Member of the Michigan Senate from the 10th district
- In office January 1, 2011 – December 31, 2018
- Preceded by: Michael Switalski
- Succeeded by: Michael D. MacDonald

Member of the Michigan House of Representatives from the 30th district
- In office January 1, 2005 – December 31, 2010
- Preceded by: Sal Rocca
- Succeeded by: Jeff Farrington

Personal details
- Born: 1973 (age 52–53) Sterling Heights, Michigan, U.S.
- Party: Republican
- Parents: Sal Rocca (father); Sue Rocca (mother);
- Alma mater: University of Michigan

= Tory Rocca =

American politician (born 1973)

Tory Rocca (born 1973) is an American lawyer and former politician who represented the 10th district of the Michigan Senate from 2011 until 2018.

== Early life ==
In 1973, Rocca was born in Sterling Heights, Michigan. Rocca's father is Sal Rocca and his step-mother is Sue Rocca. Rocca's parents both are politicians in Michigan and previously served in the Michigan House of Representatives.

== Education ==
Rocca earned a bachelor's degree from the University of Michigan. In 1995, Rocca earned a BBA degree from the University of Michigan Business School. In 1999, Rocca earned a JD from University of Michigan Law School.

== Career ==
In the 1970s, at about 5 years old, Rocca became involved in politics, where he volunteered in political campaigns.

Rocca was a lab technician for Johnson Controls.

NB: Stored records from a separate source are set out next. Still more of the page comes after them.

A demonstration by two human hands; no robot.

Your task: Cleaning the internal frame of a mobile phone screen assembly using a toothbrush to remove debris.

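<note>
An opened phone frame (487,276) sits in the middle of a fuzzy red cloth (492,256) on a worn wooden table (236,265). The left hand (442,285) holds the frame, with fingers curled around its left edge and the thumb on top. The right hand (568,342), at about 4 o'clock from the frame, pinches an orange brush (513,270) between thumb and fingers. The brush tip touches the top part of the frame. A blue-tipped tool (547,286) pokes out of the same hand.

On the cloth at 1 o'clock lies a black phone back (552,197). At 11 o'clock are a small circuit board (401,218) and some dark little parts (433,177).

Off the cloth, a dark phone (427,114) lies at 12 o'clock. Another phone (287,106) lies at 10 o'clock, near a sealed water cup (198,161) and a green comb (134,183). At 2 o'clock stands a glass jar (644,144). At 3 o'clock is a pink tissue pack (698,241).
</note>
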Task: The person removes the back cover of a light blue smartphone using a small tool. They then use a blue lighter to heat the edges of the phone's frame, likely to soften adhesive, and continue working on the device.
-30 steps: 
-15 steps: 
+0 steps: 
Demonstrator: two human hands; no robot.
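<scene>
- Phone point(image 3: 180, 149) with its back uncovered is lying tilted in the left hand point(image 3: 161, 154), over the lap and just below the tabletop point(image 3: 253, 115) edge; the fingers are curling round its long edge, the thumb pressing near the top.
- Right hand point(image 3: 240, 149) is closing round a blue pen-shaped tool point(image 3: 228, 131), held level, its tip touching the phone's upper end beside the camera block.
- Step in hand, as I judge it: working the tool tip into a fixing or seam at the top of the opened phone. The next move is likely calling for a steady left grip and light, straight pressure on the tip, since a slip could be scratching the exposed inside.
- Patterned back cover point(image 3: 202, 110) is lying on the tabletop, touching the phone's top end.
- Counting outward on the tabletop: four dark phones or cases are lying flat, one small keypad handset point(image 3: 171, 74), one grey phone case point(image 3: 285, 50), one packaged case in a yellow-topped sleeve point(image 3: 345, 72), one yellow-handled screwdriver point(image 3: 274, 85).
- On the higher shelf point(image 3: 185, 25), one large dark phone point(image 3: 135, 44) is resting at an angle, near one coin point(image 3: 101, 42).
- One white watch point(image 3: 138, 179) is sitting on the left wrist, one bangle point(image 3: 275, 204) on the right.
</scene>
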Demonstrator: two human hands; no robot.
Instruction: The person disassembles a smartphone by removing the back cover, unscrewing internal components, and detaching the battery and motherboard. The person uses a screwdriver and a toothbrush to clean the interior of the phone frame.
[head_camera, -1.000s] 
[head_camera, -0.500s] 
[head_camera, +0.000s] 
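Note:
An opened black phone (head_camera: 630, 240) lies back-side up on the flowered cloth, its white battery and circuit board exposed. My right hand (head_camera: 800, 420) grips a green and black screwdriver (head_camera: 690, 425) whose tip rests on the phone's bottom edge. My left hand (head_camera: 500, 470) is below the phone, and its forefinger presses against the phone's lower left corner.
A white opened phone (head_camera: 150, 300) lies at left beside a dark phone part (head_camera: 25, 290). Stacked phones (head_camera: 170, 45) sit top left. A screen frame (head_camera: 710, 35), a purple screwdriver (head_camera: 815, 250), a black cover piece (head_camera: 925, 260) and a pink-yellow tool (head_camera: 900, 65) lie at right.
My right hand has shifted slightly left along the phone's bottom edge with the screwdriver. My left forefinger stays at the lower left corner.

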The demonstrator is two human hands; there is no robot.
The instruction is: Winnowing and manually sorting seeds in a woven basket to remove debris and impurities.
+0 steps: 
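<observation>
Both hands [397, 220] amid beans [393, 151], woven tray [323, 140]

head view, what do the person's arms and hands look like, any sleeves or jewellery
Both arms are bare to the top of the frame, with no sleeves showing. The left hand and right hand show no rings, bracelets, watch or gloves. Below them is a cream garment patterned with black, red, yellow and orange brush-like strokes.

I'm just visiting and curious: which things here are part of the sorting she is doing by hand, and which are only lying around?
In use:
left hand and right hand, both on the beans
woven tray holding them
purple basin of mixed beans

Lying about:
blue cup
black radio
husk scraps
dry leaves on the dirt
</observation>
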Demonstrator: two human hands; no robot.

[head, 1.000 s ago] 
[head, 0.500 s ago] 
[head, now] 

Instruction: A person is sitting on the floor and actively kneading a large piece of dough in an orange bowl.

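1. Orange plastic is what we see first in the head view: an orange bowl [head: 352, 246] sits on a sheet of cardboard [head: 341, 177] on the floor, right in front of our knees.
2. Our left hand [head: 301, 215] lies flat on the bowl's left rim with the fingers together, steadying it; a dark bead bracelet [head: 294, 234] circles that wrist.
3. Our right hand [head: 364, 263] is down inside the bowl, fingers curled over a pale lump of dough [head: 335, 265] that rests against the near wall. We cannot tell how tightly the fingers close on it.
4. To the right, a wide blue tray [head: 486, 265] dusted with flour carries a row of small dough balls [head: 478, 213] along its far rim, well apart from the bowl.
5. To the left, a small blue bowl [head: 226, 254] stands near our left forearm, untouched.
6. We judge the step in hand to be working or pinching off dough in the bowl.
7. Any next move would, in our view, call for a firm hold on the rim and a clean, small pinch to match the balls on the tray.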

In 2000, Rocca passed the Michigan Bar. Rocca practiced business law and product liability law.

In November 2004, Rocca was elected as member of the Michigan State House of Representatives for District 30.

In November 2010, Rocca was elected as member of Michigan State Senate for District 10.

Rocca was the chairman of the Regulatory Reform Committee in the Senate and he was the vice-chair of the Joint Committee on Administrative Rules.

As of June 2018, due to term limits, Rocca will not be able to run for another term. In November 2018, Rocca's District 10 seat was won by Michael MacDonald.